Le barrage de Lagdo a été conçu pour non seulement produire l’électricité devant desservir entièrement le Nord-Cameroun, mais aussi améliorer la navigation sur le fleuve Bénoué XE "Bénoué”, sur une période de cinq (05) mois, d’après des témoignages collectés auprès des personnes qui ont vécu et interagi avec le projet. Ce barrage venait alors corriger des désavantages qui étaient perceptibles du fait du manque de la ressource en eau qui aurait pu contribuer à plusieurs activités économiques dans l’espace envisagé, mais aussi sur la durée.
En matière d’agriculture, le barrage est censé permettre la culture irriguée afin de diversifier la production agricole en introduisant le riz et la canne à sucre d’après les habitants de Lagdo. Dans le domaine de la pêche, la retenue en eau de Lagdo a drainé un important flux de migrants venus de partout, mais plus encore de la région de l’Extrême-Nord actuelle, et des pays voisins comme le Tchad, le Nigéria et dans une moindre mesure le Mali. Le nombre de pêcheurs est passé de 400 en 1982 à 2,350 en février 1992. Environ 65% de ces pêcheurs pratiquaient de l’agriculture.
La suppression des crues qui rendaient possible pendant la période des décrues la culture du Mouskouari (sorgho de contre-saison) n’était plus possible du fait de la quantité insuffisante d’eau qu’on retrouve dans la nappe phréatique. Ceci a suscité la plainte des paysans qui pratiquaient cette culture. Suite à cette incidence, le Gouvernement du Cameroun a décidé en 1987 de financer à Garoua, Pitoa, Guébaké et Langui Bé la construction des digues pour reconstituer artificiellement les inondations et permettre à nouveau la culture du Mouskouari qui, au cours du temps, subit les caprices des variations saisonnières.
En dépit de toutes ces intempéries et autres formes de crises naturelles, la vallée de la Bénoué a continué d’attirer de nombreuses populations qui viennent des localités de la région de l’Extrême-Nord où les montagnes et les plaines sont surpeuplées et n’arrivent plus à contenir les populations en leur permettant de produire afin d’assurer leur autosuffisance alimentaire, ainsi que se générer des ressources financières. Ce qui a accru les vagues de migrations spontanées récentes, en direction des villes en développement comme Ngong, Lagdo et Boklé dans la commune de Garoua 3ème.

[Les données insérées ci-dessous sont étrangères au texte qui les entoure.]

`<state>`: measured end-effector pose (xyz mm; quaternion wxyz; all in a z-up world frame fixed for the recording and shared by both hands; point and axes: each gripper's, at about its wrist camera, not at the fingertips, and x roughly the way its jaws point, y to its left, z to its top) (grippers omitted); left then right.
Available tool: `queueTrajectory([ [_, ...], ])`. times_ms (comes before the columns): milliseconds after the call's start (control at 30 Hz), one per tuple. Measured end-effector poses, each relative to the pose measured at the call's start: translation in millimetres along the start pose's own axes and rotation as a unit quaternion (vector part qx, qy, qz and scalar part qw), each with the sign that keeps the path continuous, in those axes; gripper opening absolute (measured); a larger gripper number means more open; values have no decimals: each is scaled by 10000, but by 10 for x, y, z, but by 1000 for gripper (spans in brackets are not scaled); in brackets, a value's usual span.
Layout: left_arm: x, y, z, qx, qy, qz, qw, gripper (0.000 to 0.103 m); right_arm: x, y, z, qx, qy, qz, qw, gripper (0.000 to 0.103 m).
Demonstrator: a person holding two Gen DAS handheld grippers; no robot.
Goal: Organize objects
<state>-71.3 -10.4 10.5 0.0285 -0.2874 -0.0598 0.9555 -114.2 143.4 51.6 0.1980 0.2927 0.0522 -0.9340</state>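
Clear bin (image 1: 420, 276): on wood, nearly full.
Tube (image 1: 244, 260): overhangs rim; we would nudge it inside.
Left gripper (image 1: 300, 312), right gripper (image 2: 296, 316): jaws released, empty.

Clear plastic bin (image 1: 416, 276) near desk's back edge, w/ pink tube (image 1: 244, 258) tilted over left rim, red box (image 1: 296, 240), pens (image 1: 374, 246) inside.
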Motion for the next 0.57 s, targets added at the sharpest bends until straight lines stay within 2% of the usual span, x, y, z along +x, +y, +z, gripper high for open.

Migrations, activités humaines et pression sur les ressources locales comme conséquences des crises écologiques
Les flux migratoires encouragés par la politique gouvernementale de la mise en valeur de la vallée de la Bénoué, en vue de réduire les disparités démographiques entre la région actuelle de l’Extrême-Nord et le Nord, et les nombreuses opportunités que présentaient les villes en émergence dans les années 70 ont fait des actuelles communes de Ngong , Lagdo, Bibémi et Garoua III, les principales agglomérations d’accueil des migrants. Dirasset (2000) précise dans les résultats des études socio-économiques régionales qu’en 1994, on enregistrait 120,000 migrants qui étaient encadrés par les structures d’accompagnement.

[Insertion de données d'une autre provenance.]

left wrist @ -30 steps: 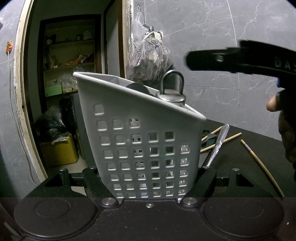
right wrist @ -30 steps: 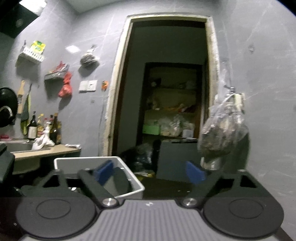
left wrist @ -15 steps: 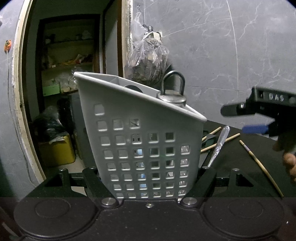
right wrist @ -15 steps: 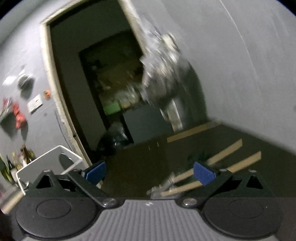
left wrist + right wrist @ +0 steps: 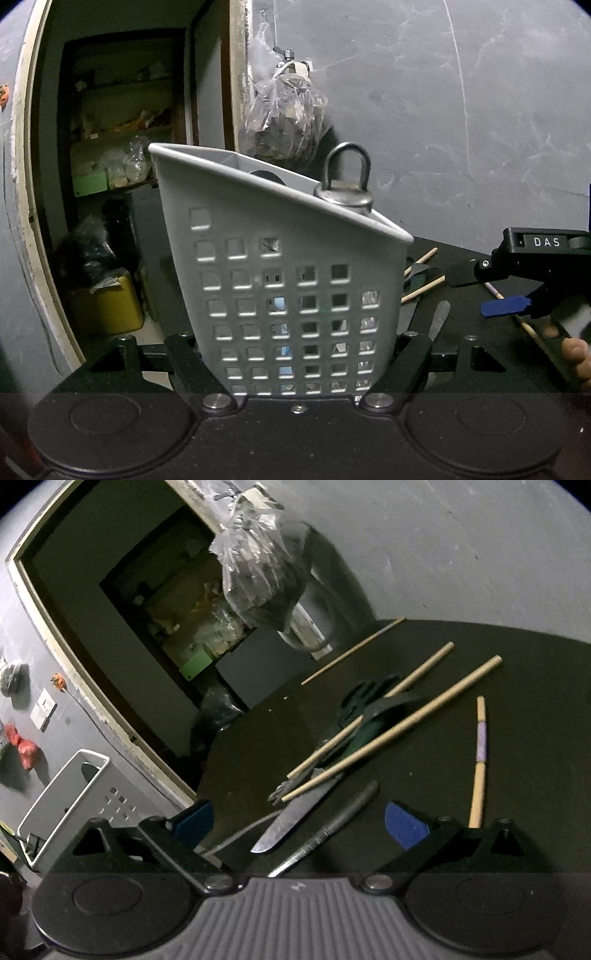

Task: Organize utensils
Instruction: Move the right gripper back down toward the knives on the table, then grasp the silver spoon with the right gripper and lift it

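Note:
My left gripper (image 5: pixel 299 354) is shut on a grey perforated utensil basket (image 5: pixel 280 280), held tilted; a metal utensil with a loop handle (image 5: pixel 345 184) stands in it. The basket also shows in the right wrist view (image 5: pixel 70 797) at far left. My right gripper (image 5: pixel 299 823) is open and empty, low over the dark table (image 5: pixel 517 686), above a knife (image 5: pixel 295 819) and a metal utensil handle (image 5: pixel 332 823). Wooden chopsticks (image 5: pixel 399 723) lie across a dark green utensil (image 5: pixel 362 716). The right gripper also shows in the left wrist view (image 5: pixel 509 291).
A plastic bag (image 5: pixel 266 579) hangs on the grey wall behind the table. An open doorway (image 5: pixel 110 147) with shelves lies to the left. A chopstick with a purple band (image 5: pixel 480 760) lies at the right, another thin stick (image 5: pixel 354 650) at the back.
My right gripper has swung down from facing the doorway to facing the utensils on the table, and has dropped lower in the left wrist view. The left gripper and basket have stayed put.

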The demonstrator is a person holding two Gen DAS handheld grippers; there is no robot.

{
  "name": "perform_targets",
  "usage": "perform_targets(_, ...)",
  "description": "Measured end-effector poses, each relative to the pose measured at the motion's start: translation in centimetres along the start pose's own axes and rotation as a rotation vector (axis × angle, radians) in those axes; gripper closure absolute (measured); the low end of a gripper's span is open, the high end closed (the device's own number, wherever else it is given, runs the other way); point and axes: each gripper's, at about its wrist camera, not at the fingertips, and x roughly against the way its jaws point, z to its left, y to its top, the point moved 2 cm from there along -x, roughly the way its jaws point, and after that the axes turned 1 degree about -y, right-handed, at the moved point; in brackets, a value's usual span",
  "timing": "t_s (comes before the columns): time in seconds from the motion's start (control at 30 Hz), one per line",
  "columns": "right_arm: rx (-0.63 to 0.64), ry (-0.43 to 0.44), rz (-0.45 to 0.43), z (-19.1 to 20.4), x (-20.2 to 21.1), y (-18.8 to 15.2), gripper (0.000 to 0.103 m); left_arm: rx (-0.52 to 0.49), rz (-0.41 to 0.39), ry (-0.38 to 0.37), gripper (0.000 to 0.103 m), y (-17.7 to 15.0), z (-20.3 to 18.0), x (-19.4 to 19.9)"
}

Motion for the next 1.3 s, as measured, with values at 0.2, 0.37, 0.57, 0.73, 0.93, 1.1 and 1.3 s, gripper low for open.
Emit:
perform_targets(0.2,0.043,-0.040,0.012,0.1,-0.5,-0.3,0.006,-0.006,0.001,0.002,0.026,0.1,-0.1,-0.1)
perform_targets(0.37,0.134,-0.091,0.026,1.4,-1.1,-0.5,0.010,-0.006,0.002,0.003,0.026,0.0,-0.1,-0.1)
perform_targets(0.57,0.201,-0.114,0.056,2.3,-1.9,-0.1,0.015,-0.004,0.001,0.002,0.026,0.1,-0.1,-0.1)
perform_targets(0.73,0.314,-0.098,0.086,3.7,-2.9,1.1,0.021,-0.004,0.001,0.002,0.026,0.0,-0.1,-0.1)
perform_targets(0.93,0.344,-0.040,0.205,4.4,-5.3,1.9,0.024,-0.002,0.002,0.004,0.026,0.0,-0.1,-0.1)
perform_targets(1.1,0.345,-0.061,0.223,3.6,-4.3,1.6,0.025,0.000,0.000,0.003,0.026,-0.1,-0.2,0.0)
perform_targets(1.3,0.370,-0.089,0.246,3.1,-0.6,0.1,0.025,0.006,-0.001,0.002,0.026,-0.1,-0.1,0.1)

Cette politique migratoire a occasionné une pression démographique dont la répercussion sur les écosystèmes n’a pas tardé à se faire ressentir. Tout d’abord, l’augmentation de la demande en bois de chauffe par les ménages a suscité une grande commercialisation du bois par les populations démunies tout en constituant une grande menace à l’existence des arbres dans cette savane. Cette déforestation intégrale du milieu a ensuite suscité le braconnage à grande échelle sur toutes les espèces fauniques disponibles dans cette savane. Le sol subit des assauts du fait des techniques agricoles non compatibles comme le feu de brousse et le déboisement des surfaces à cultiver.

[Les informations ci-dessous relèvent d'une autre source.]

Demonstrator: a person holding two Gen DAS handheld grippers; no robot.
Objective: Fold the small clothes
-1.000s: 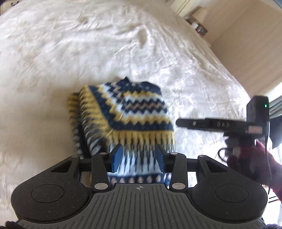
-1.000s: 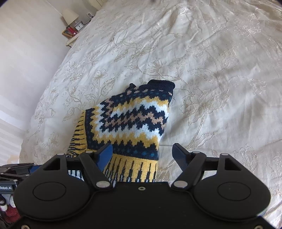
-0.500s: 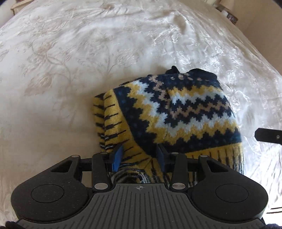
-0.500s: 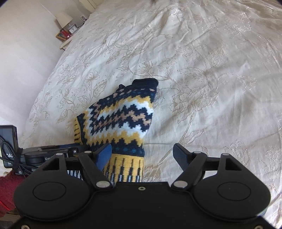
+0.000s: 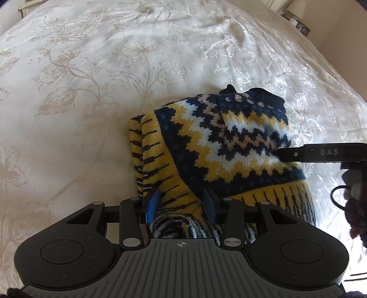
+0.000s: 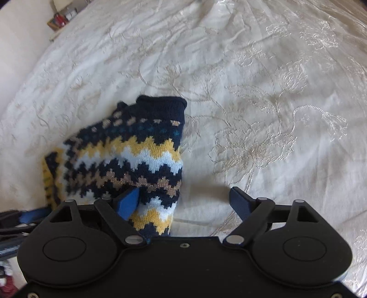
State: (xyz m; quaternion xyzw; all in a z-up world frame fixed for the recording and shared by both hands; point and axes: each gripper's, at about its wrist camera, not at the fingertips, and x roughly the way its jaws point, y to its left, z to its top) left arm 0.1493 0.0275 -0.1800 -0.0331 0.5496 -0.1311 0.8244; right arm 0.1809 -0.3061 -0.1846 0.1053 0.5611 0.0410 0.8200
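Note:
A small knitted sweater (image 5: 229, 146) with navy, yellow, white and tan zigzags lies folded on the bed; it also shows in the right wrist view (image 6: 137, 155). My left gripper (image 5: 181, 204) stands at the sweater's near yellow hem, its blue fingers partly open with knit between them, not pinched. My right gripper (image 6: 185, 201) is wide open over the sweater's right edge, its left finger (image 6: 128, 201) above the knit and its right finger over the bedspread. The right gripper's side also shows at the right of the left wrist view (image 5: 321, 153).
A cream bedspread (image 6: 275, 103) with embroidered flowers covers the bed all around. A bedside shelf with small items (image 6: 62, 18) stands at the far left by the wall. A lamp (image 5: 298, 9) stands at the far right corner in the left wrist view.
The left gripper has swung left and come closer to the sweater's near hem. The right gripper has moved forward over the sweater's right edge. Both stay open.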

À cela s’ajoute la diminution des espaces de pâturages obligeant les éleveurs à aller vers des zones occupées. Ce qui entraîne une tension permanente entre éleveurs et agriculteurs. Selon le MINPLAT (1993), il existait 200,000 têtes de bétail sur une surface pastorale estimée à 924,000 hectares ce qui donne une charge de 4,6 ha par tête au lieu de 7ha communément admis dans ce contexte. L’utilisation abondante des intrants agricoles à base chimique est l’une des grandes menaces à la biodiversité qui a un rôle important dans la reconstitution du sol en conjugaison avec l’humus nécessaire pour une productivité normale.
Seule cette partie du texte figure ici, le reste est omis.